Start of Block

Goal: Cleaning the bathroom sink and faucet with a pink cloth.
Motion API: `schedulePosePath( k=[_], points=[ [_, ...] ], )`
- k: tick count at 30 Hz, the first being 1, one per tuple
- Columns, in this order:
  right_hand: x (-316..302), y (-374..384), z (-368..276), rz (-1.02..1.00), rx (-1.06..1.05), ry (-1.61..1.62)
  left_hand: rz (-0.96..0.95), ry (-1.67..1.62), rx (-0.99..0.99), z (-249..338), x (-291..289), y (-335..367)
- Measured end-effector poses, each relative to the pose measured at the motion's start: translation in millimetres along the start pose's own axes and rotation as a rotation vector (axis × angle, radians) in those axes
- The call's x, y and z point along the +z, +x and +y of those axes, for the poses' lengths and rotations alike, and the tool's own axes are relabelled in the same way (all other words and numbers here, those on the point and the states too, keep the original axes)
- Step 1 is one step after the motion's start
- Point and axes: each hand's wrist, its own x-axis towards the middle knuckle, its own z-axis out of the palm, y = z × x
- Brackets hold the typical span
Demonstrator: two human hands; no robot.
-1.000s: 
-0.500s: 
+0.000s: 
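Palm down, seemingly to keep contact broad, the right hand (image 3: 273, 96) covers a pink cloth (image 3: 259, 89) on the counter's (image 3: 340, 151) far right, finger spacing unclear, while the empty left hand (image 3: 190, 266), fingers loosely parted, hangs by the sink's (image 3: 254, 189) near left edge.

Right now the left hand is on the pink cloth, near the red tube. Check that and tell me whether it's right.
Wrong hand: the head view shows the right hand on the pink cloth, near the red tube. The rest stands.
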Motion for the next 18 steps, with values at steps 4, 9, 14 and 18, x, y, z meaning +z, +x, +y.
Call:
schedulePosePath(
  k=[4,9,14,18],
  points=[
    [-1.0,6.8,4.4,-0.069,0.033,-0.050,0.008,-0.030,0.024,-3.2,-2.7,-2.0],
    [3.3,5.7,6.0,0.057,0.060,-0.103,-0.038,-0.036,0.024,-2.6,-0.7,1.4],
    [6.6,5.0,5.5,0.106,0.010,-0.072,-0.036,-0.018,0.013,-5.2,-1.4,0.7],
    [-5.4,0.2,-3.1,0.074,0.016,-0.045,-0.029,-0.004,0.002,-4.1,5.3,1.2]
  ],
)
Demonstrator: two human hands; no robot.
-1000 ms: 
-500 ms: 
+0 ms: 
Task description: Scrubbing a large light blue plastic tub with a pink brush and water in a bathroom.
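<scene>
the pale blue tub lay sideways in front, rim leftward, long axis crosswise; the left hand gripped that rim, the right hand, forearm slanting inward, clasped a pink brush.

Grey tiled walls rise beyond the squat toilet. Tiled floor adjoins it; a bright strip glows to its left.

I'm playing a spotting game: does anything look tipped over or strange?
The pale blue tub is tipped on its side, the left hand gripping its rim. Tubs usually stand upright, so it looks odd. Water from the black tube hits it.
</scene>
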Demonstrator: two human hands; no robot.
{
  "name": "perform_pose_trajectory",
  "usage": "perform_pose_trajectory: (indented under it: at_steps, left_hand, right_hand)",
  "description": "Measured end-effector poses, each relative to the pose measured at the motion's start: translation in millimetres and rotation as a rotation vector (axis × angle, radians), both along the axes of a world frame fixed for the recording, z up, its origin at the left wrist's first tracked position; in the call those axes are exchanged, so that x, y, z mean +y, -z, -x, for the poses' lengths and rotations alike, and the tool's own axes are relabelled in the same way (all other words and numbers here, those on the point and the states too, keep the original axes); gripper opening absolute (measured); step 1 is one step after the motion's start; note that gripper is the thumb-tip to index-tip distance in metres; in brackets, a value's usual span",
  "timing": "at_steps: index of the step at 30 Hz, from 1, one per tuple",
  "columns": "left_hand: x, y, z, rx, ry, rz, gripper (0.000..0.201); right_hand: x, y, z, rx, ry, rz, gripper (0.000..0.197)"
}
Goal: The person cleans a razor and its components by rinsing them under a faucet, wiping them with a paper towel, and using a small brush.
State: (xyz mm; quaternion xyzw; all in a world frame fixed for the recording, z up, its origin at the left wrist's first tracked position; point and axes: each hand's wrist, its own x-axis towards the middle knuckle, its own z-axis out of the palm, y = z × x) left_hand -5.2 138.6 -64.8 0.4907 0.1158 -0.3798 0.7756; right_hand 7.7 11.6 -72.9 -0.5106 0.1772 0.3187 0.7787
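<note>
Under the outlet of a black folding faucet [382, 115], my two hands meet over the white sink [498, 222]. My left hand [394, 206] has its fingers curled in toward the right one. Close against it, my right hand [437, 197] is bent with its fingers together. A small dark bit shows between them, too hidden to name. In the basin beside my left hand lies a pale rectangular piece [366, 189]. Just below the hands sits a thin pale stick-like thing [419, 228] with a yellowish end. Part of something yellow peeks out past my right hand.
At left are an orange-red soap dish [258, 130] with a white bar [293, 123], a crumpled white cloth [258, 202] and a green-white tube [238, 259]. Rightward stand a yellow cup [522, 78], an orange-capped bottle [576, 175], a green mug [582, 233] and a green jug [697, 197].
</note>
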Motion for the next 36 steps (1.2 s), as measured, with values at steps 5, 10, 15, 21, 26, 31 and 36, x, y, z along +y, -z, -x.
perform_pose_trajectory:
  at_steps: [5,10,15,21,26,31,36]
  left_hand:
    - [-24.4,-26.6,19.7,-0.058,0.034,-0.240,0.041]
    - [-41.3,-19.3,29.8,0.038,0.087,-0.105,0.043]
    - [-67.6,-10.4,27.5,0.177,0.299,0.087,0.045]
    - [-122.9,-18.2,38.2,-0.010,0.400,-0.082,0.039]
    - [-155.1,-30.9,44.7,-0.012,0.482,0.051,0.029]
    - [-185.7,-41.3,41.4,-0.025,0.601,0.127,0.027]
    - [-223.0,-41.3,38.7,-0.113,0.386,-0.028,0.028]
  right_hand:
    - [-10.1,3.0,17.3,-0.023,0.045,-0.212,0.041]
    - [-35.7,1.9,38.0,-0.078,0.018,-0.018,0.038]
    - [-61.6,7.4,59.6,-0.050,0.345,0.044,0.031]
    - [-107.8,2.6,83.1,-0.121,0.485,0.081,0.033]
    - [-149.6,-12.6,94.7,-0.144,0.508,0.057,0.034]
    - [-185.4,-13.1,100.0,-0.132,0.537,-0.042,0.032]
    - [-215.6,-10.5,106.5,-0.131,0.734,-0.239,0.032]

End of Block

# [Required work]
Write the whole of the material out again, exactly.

# [Completed exercise]
Goal: Cleaning the bathroom sink and faucet with a pink cloth.
Motion API: `schedulePosePath( k=[_], points=[ [_, ...] ], )`
- k: tick count at 30 Hz, the first being 1, one per tuple
- Columns, in this order:
  right_hand: x (-316..302), y (-374..384), z (-368..276), rz (-1.02..1.00), rx (-1.06..1.05), ry (-1.61..1.62)
  left_hand: rz (-0.96..0.95), ry (-1.67..1.62), rx (-0.99..0.99), z (-249..338), x (-291..289), y (-335..367)
- Measured end-effector poses, each relative to the pose measured at the motion's start: translation in millimetres along the start pose's own axes and rotation as a rotation vector (axis × angle, radians) in those axes
- The call's x, y and z point along the +z, +x and +y of those axes, for the poses' lengths and rotations alike, and the tool's own axes are relabelled in the same way (all other words and numbers here, those on the point and the states too, keep the original axes)
- Step 1 is one step after the motion's start
- Point and axes: each hand's wrist, its own x-axis towards the middle knuckle, its own z-axis out of the palm, y = z × x
- Brackets hold the typical span
Demonstrator: two human hands; no robot.
-1.000s: 
-0.500s: 
+0.000s: 
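Palm down, seemingly to keep contact broad, the right hand (image 3: 273, 96) covers a pink cloth (image 3: 259, 89) on the counter's (image 3: 340, 151) far right, finger spacing unclear, while the empty left hand (image 3: 190, 266), fingers loosely parted, hangs by the sink's (image 3: 254, 189) near left edge.

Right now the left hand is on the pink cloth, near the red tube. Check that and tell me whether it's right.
Wrong hand: the head view shows the right hand on the pink cloth, near the red tube. The rest stands.
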Motion for the next 18 steps, with values at steps 4, 9, 14 and 18, x, y, z meaning +z, +x, +y.
Call:
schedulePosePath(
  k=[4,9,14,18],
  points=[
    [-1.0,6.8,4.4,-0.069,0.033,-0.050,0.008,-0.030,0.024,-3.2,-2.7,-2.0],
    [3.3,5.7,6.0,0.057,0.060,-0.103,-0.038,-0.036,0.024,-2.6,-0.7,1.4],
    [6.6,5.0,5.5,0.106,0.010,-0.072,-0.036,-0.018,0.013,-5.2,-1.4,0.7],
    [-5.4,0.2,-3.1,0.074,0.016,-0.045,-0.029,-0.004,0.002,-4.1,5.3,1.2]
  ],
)
Demonstrator: two human hands; no robot.
-1000 ms: 
-500 ms: 
+0 ms: 
Task description: Scrubbing a large light blue plastic tub with a pink brush and water in a bathroom.
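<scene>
the pale blue tub lay sideways in front, rim leftward, long axis crosswise; the left hand gripped that rim, the right hand, forearm slanting inward, clasped a pink brush.

Grey tiled walls rise beyond the squat toilet. Tiled floor adjoins it; a bright strip glows to its left.

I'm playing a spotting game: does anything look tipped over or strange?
The pale blue tub is tipped on its side, the left hand gripping its rim. Tubs usually stand upright, so it looks odd. Water from the black tube hits it.
</scene>
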Demonstrator: two human hands; no robot.
{
  "name": "perform_pose_trajectory",
  "usage": "perform_pose_trajectory: (indented under it: at_steps, left_hand, right_hand)",
  "description": "Measured end-effector poses, each relative to the pose measured at the motion's start: translation in millimetres and rotation as a rotation vector (axis × angle, radians), both along the axes of a world frame fixed for the recording, z up, its origin at the left wrist's first tracked position; in the call those axes are exchanged, so that x, y, z mean +y, -z, -x, for the poses' lengths and rotations alike, and the tool's own axes are relabelled in the same way (all other words and numbers here, those on the point and the states too, keep the original axes); gripper opening absolute (measured); step 1 is one step after the motion's start; note that gripper is the thumb-tip to index-tip distance in metres; in brackets, a value's usual span",
  "timing": "at_steps: index of the step at 30 Hz, from 1, one per tuple",
  "columns": "left_hand: x, y, z, rx, ry, rz, gripper (0.000..0.201); right_hand: x, y, z, rx, ry, rz, gripper (0.000..0.197)"
}
Goal: The person cleans a razor and its components by rinsing them under a faucet, wiping them with a paper towel, and using a small brush.
State: (xyz mm; quaternion xyzw; all in a world frame fixed for the recording, z up, its origin at the left wrist's first tracked position; point and axes: each hand's wrist, its own x-axis towards the middle knuckle, its own z-axis out of the palm, y = z × x) left_hand -5.2 138.6 -64.8 0.4907 0.1158 -0.3798 0.7756; right_hand 7.7 11.6 -72.9 -0.5106 0.1772 0.3187 0.7787
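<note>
Under the outlet of a black folding faucet [382, 115], my two hands meet over the white sink [498, 222]. My left hand [394, 206] has its fingers curled in toward the right one. Close against it, my right hand [437, 197] is bent with its fingers together. A small dark bit shows between them, too hidden to name. In the basin beside my left hand lies a pale rectangular piece [366, 189]. Just below the hands sits a thin pale stick-like thing [419, 228] with a yellowish end. Part of something yellow peeks out past my right hand.
At left are an orange-red soap dish [258, 130] with a white bar [293, 123], a crumpled white cloth [258, 202] and a green-white tube [238, 259]. Rightward stand a yellow cup [522, 78], an orange-capped bottle [576, 175], a green mug [582, 233] and a green jug [697, 197].
</note>
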Motion for the next 36 steps (1.2 s), as measured, with values at steps 5, 10, 15, 21, 26, 31 and 36, x, y, z along +y, -z, -x.
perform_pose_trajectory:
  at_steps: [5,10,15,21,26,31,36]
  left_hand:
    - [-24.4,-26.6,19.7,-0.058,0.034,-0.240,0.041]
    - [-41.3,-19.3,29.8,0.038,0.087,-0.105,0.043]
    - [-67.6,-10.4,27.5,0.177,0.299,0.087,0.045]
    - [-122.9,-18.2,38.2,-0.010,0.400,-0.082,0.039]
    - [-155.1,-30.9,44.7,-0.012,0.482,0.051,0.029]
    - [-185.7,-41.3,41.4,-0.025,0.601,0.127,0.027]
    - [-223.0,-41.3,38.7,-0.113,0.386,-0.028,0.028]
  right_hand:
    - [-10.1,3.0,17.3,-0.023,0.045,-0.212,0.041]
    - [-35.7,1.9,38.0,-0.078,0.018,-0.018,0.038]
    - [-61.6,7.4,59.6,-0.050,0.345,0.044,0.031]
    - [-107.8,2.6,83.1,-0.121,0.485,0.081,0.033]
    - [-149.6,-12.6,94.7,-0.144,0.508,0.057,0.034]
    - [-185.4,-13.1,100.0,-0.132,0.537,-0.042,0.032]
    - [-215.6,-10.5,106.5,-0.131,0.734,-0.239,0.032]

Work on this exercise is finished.